Le système semblant à bout de souffle, on comprend que certains craignent pour les minima sociaux et voudraient les « sanctuariser », pendant que d'autres parlent de l'institution d'un « revenu universel ». Une conception en opposition avec la concentration actuelle des aides au bénéfice d'une minorité. Un moyen qui, sous des dehors généreux, donnerait l'occasion (recherchée ?) de rebattre les cartes de la protection sociale. 

Financement par la fiscalité progressive et nivellement par le bas

Ce sont les impôts sur les revenus et la taxe d'habitation payés par les personnes aux revenus du milieu et surtout du haut de l'échelle qui financent la redistribution monétaire en faveur des pauvres. En 2014, à hauteur de 11 % par les personnes du quintile « médian » des NDV Q3, de 23 % par celles du quintile Q4, de plus de 60 % par celles du quintile Q5... et de 45 % pour les seuls 10 % des personnes du décile D10. Aussi, compte tenu des relativement maigres prestations reçues, les revenus moyens avant redistribution des quintiles Q3, Q4 et Q5 sont-ils rabotés par la redistribution monétaire, respectivement de – 7 %, - 11,5 % et de – 20 %. Ceux du décile le plus élevé D10 sont amputés de presque – 23 %. À noter que les impôts ici décomptés ne comprennent pas la taxe foncière et l'impôt de solidarité sur la fortune.

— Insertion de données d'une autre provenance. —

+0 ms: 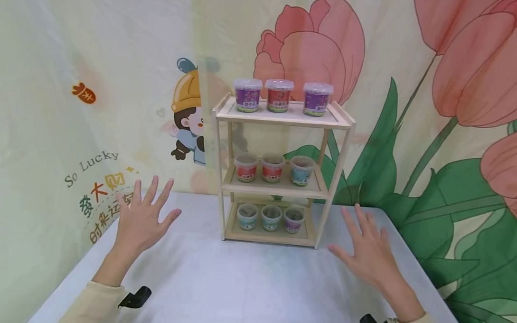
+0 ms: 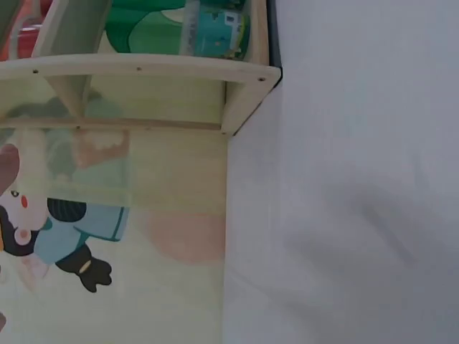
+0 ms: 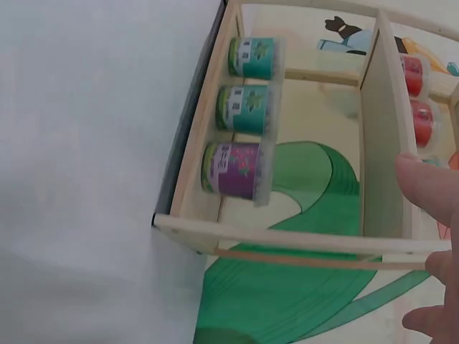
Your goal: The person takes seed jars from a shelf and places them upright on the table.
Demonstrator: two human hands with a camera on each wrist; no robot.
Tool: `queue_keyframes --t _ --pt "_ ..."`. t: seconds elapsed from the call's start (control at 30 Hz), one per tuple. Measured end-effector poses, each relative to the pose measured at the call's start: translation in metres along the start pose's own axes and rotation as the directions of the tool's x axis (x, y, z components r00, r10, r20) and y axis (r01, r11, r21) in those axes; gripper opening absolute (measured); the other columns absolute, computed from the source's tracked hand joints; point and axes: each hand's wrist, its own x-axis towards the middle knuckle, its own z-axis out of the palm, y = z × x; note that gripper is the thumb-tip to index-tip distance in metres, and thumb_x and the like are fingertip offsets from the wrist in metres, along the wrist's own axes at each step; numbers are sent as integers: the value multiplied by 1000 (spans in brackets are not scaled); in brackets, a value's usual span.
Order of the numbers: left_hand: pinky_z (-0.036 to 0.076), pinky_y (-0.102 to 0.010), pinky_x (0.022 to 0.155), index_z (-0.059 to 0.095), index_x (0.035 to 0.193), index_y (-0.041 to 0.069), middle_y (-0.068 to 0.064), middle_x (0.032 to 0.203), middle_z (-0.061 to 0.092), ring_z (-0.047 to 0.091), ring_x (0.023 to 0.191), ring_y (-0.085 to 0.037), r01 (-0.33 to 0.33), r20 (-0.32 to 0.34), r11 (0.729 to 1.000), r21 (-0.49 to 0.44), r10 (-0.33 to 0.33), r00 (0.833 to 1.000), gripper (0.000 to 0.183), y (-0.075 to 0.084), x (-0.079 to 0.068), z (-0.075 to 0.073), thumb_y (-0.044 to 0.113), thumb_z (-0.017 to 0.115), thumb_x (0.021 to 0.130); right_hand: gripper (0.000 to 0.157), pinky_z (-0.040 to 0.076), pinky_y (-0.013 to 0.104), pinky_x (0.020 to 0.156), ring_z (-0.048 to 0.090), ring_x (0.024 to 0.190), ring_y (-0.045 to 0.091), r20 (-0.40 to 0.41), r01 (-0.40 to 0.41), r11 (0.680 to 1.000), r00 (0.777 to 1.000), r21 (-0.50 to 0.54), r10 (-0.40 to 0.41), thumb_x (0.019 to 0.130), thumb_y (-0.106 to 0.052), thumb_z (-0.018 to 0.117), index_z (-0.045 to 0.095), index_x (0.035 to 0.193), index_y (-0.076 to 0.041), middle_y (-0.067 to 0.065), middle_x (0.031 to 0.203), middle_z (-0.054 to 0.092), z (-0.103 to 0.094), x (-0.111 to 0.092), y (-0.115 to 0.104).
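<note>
Left hand (image 1: 140,221) and right hand (image 1: 368,251) spread wide and empty, flanking a pale wooden rack (image 1: 281,119) of cups (image 1: 273,169).
From the rack's centre, they sit at 8 and 4 o'clock, over a pale tabletop (image 1: 246,280). Nine round, tapering plastic cups stand three to a level. The rack looks light and slim-legged: a careless knock could rock it and topple the smooth-sided cups.
</note>
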Motion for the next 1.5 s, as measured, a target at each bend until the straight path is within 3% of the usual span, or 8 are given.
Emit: queue_keyframes --t 0.23,0.47,0.63,0.83,0.97,1.2,1.33,1.5 --pt "7 -87 114 8 173 32 -21 174 22 18 156 -58 14 38 985 -174 -8 999 88 29 10 4 61 55 104 90 39 80 103 36 147 58 -56 54 991 997 123 -48 97 -48 76 32 168 -12 28 170 27 2 6 -20" --pt "20 -81 116 6 172 33 -15 175 24 28 156 -49 39 48 915 -402 -21 999 87 59 24 10 56 56 106 84 46 77 100 41 146 54 -71 73 957 996 281 -55 100 -38 76 33 168 -14 25 169 30 -7 18 -44" --pt "29 -74 118 5 173 30 -12 174 26 32 156 -44 50 54 828 -559 -24 998 85 77 34 17 53 55 108 80 48 69 104 48 144 45 -133 186 911 980 368 -146 98 -28 80 39 164 -10 20 164 41 -15 34 -60" --pt "33 -69 119 9 173 29 -16 169 37 42 151 -44 83 59 665 -742 -59 997 81 94 45 24 43 57 110 77 55 58 103 58 135 37 -129 259 818 966 513 -225 98 -23 80 41 164 -15 15 160 47 -37 60 -86" --pt "40 -62 117 12 173 29 -17 166 43 50 146 -44 64 23 580 -812 -78 997 78 107 51 26 38 58 110 73 54 55 106 59 136 38 -137 288 774 957 564 -256 99 -19 78 42 163 -15 15 161 46 -57 77 -104" --pt "45 -55 116 20 170 39 -18 162 49 54 144 -39 74 10 468 -881 -138 990 70 125 59 29 40 58 110 70 53 50 108 62 133 31 -158 328 760 944 562 -290 101 -20 76 44 163 -16 10 159 50 -98 103 -127" --pt "48 -52 114 23 169 43 -19 160 50 56 141 -39 101 27 428 -898 -175 984 67 131 59 33 40 57 111 67 54 48 107 63 132 30 -192 361 743 932 564 -307 101 -18 74 46 162 -16 11 157 53 -118 118 -138" --pt "51 -53 110 31 167 37 -17 149 61 64 132 -38 76 -13 386 -919 -222 975 62 136 58 38 34 58 111 62 54 45 108 63 132 29 -246 415 721 910 555 -334 101 -16 73 50 159 -15 11 154 56 -140 141 -157"
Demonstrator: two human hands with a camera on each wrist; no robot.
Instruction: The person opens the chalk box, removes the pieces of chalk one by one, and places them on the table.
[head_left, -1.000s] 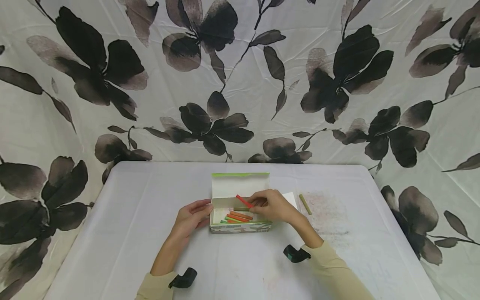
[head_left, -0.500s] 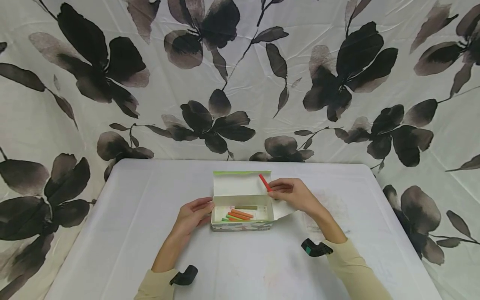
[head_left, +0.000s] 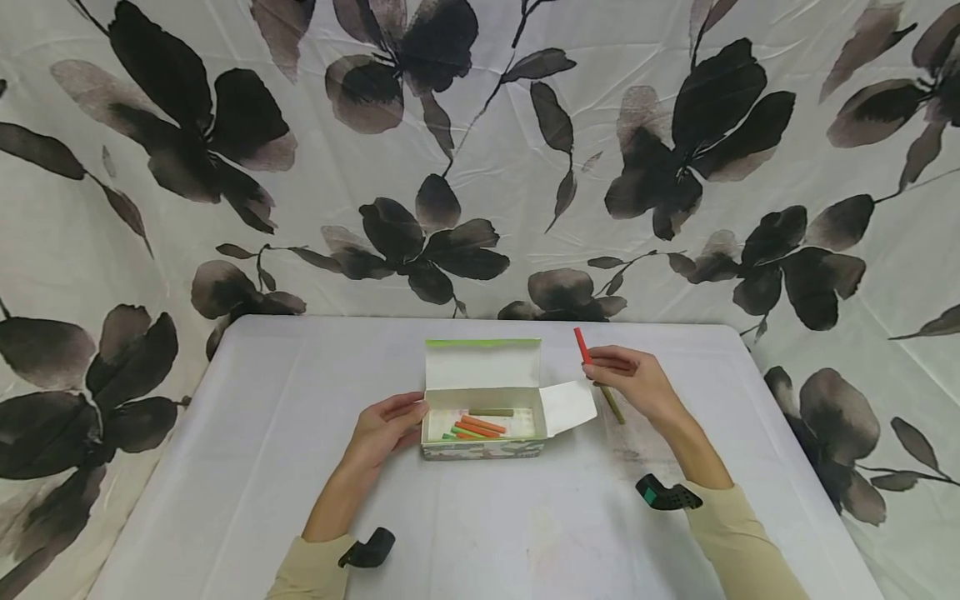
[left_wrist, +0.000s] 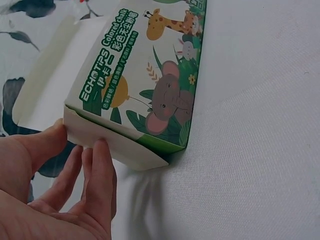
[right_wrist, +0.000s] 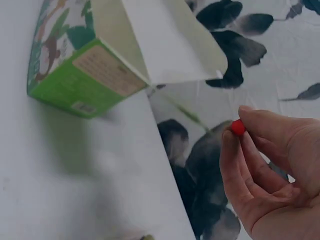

D'après les statistiques du ministère des Finances, en 2014, sur un nombre total de 37,119 millions foyers fiscaux, 17,543 Mi seulement ont acquitté l'Impôt sur le revenu (de l'année 2013). 3,650 Mi d'entre eux, dont les revenus de référence dépassaient les 50.000 €, ont payé 67,6 % du montant total de l'Impôt recouvré. À eux seuls, les 674.000 foyers aux revenus de 100.000 € et plus en ont acquitté 36,90 %. L'objectif poursuivi de réduction des inégalités se traduit par les rapprochements des revenus, entre ceux des extrémités de l'échelle, en particulier. En 2014, le revenu moyen du quintile Q5 après redistribution, 45.500 €, est quatre fois supérieur à celui du quintile Q1, 11.270 €.  La redistribution a réduit de moitié le rapport entre les revenus moyens des quintiles Q1 et de Q5.  Mission accomplie ? Non, affirment les partisans d'un plus fort nivellement... par le bas. Mal, considèrent d'autres, qui, lassés d'être « détroussés », déplacent leurs pénates vers des pays au climat fiscal plus clément. 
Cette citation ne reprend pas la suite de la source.